# Gear Guru Canada



## StevieMac (Mar 4, 2006)

Anyone know how this Reverb seller ended up with such a steady stream of used Gibson electrics? Nice selection and the feedback suggests that, besides having a solid rep, there's been no shortage of good Gibson content previously. Wondering if anyone knows the back story/how all of this came about, and in New Brunswick of all places. Just curious...









Gear Guru Canada


Shop Gear Guru Canada on Reverb




reverb.com


----------



## silvertonebetty (Jan 4, 2015)

StevieMac said:


> Anyone know how this Reverb seller ended up with such a steady stream of used Gibson electrics? Nice selection and the feedback suggests that, besides having a solid rep, there's been no shortage of good Gibson content previously. Wondering if anyone knows the back story/how all of this came about, and in New Brunswick of all places. Just curious...
> 
> 
> 
> ...


No clue . He’s been there for a while.

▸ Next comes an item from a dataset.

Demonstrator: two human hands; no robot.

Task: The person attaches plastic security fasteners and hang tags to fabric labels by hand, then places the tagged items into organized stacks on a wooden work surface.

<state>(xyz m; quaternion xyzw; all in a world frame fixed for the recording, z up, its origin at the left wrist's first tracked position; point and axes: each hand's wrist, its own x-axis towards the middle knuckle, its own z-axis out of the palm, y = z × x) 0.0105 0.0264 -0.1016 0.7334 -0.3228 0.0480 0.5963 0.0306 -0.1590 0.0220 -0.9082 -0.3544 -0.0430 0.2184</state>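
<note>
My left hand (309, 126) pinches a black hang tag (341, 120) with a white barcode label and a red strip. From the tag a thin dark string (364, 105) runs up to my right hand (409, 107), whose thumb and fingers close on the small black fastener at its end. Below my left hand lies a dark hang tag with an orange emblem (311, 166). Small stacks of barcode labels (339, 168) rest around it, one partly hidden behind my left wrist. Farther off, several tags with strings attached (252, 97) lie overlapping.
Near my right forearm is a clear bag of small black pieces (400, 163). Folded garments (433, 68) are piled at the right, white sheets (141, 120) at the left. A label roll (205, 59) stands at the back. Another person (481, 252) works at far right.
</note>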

It could be like a fella I know he came to pei with well over 50 guitars from 30s Gibson’s, 60s-70s fenders , 50s framis , and a crap load of 70s-80s mij guitars . Including an original 83 Ibanez lr10


Sent from my iPhone using Tapatalk


----------



## CathodeRay (Jan 12, 2018)

Maybe it's my buddy Steve, his wall colour is Gibson and he keeps getting redecorating.



Sent from my A3_Pro using Tapatalk


----------



## Westhaver (Jul 26, 2015)

Most higher end Gibson's posted on Kijiji in NB, NS, and PEI for a reasonable price end up listed in that Reverb shop a few days later.


----------



## toby2 (Dec 2, 2006)

This was listed here a few times here with full disclosure : 74 LPC , headstock repair , neck refin , middle pickup route 








***1974*** Gibson Les Paul ''3-pickup Custom'' (ALPINE WHITE)!!!!!!!!!!!!! | Guitar Collectables | Reverb


This is as good as it gets........an all original vintage 1974 Gibson Les Paul Custom.....the extra rare 3 pickup model, in an Alpine White color (74 was the first year of the Alpine White) that has been greatly popularized by Randy Rhoads!!!! Guitar is structurally intact, and for a 74.....I hav...




reverb.com












1974 Gibson Les Paul Custom 3 pickups aged Alpine White | Gear Guru Canada | Reverb


US buyers: No extra duties or taxes. State sales taxes are added by Reverb at check out and not collected or managed by us.Canadian buyers: No taxesDue to the pandemic, deliveries may be delayed.Guitar comes with original Gibson case in good working condition. Case shows signs of wear (scratches,...




reverb.com


----------



## morepowder (Apr 30, 2020)

I tried to buy a Nocaster from him a few months ago. Let's just say that what seemed to be clear communication went sideways on his part and the deal fell through.


----------



## King Loudness (May 3, 2010)

I believe the seller is on here as user: yabadoo67, he had an '80 LP Custom listed recently that matches one for sale on the GG Reverb shop. He has bought some guitars from a few friends of mine here in NS, though I've never personally met him.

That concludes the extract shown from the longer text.